Alle Köpfe verstehen sich als eine geometrische Grundform, die in Analogie zur Natur erschaffen wurde. Das Material ist immer Holz. Durch unterschiedliche Bearbeitung, wie Schlagen, Hacken, Reißen, Zersägen, Spalten, Schwärzen, Weißen, Brennen, variiert der Künstler das Erscheinungsbild der Holzskulptur: Einmal wirkt die Rundform schützend und umhüllend, einmal nach allen Seiten hin offen und verletzt. Mit dem Balanceakt zwischen Schwere und Schweben, dem weichen pelzigen Eindruck aus entfernter Sicht sowie durch die transparent werdende Oberfläche schwindet die Greifbarkeit der Skulptur und wird rätselhaft.
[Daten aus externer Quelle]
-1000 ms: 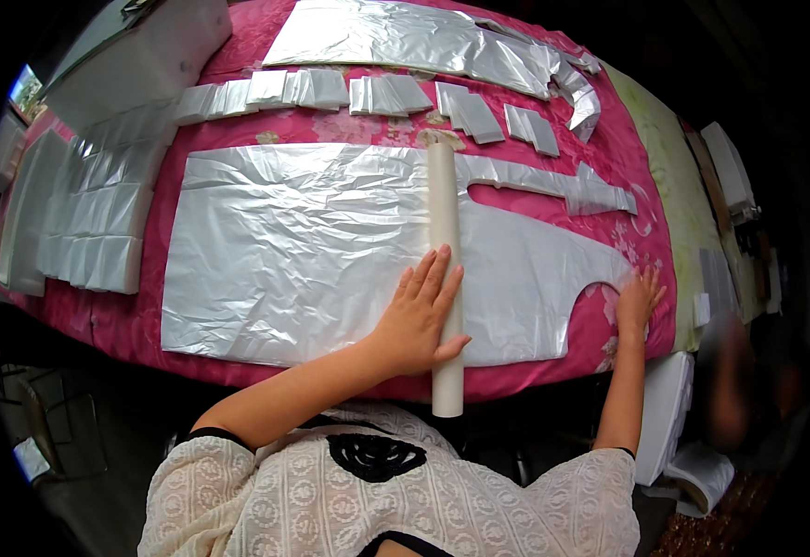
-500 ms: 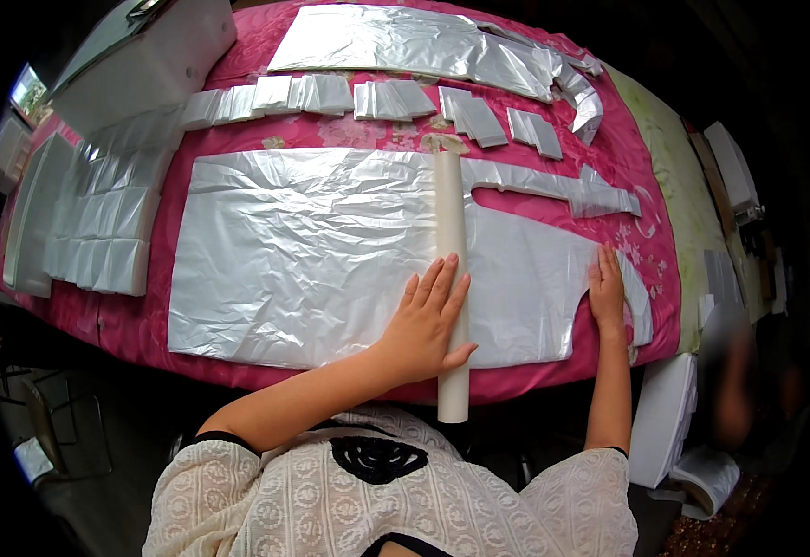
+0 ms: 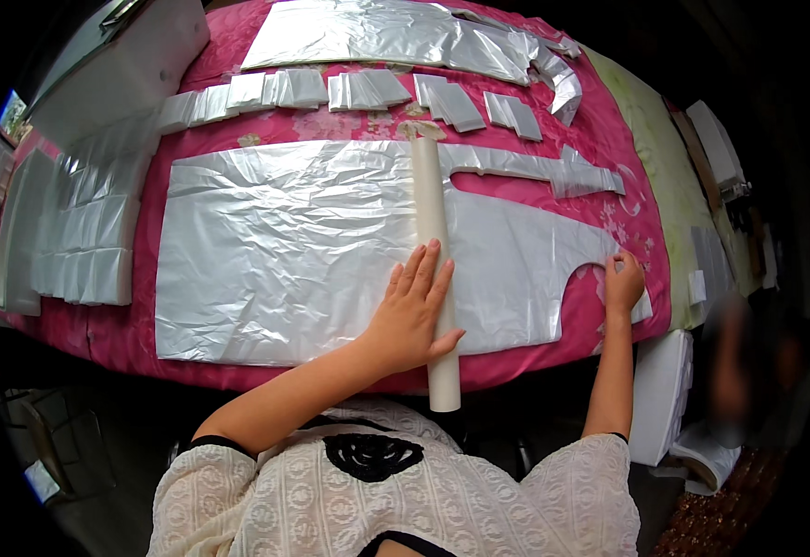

Der vereinzelte Kopf hat in der bildenden Kunst des Abendlandes und auch der anderen Kulturen eine feste Tradition. Er kann Träger von Schönheit, der des Gesichts und Antlitz sein, aber auch Opfer oder Zeichen des Triumphes. Köpfe – von aufrecht bis rollend – lassen sich wie kaum ein anderer Körperteil des Menschen sofort mythologisieren. In der Tat tragen die Köpfe von Haberpointner archaische Züge in sich, doch dieses nicht als Referenz oder Verweis an eine alte Kultur, sondern als eine formale und ästhetische Haltung. (Text teilweise aus Eröffnungsrede in Köln am 27.1.2002 von Dieter Ronte entnommen.)